Now comes the kicker: I’ve always wanted to somehow know the number of franchises a media powerhouse like, say, The Walt Disney company owns, since they own a lot of big name franchises present today (the MCU and Star Wars come to mind). I visualize relationships between the original creators and their present day owners using the igraph and ggraph packages, as follows:

set.seed(100) #for reproducibility

#Defining an arrow
a <- grid::arrow(type = "closed", length = unit(.15, "inches"), angle = 15)

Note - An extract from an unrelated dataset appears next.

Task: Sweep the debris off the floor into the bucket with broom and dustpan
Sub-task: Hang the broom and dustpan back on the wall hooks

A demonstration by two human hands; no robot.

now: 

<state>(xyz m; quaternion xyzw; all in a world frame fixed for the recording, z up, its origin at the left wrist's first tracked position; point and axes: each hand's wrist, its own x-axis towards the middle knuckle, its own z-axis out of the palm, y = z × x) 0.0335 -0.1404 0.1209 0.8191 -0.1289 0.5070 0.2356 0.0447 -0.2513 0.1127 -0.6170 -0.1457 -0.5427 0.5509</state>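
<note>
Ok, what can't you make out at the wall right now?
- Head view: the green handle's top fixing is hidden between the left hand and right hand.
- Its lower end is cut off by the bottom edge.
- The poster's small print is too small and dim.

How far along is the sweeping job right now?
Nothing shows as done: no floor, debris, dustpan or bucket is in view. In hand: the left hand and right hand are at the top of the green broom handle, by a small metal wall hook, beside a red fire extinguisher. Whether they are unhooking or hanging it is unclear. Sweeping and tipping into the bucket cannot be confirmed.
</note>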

media_franchises_processed %>%
  count(creators, owners, sort = TRUE) %>%
  filter(!str_detect(owners, "[\\(\\)]")) %>% #removing characters within brackets
  filter(n > 2) %>%
  graph_from_data_frame() %>% #creating a network graph from the dataframe
  ggraph(layout = 'fr') + #plotting it using the grammar of graphics
  geom_edge_link(aes(edge_colour = n),
                 arrow = a,
                 end_cap = circle(.07, 'inches')) +
  geom_node_point() +
  geom_node_text(aes(label = name), repel = TRUE, size = 2) +
  scale_edge_color_distiller(palette = "YlOrRd", direction = 1) +
  labs(title = "Relationships between creators and owners",
       subtitle = "The Walt Disney Company seems to own quite a few creations",
       caption = "Arrows point from creator to owner") +
  theme_void() +
  theme(legend.position = "bottom", 
        legend.box = "vertical")
## Warning: Using the `size` aesthetic in this geom was deprecated in ggplot2 3.4.0.
## ℹ Please use `linewidth` in the `default_aes` field and elsewhere instead.
## This warning is displayed once every 8 hours.
## Call `lifecycle::last_lifecycle_warnings()` to see where this warning was
## generated.

A lot of names stick out to me. We can see arrows from Masashi Kishimoto (creator and writer of Naruto) and Tite Kubo (creator and writer of Bleach) pointing towards Studio Pierrot, which makes sense, as this studio animated the shows Naruto and Bleach, two shows with an absolutely massive fan following. We can also see arrows from Pixar to The Walt Disney Company, for example.

And there we have it. We successfully used stringr, patchwork and ggraph to effectively look at revenue generated across a variety of different categories like merchandise, video games, and more while also gaining some information about the franchises themselves, using the network graph we created! Fun stuff!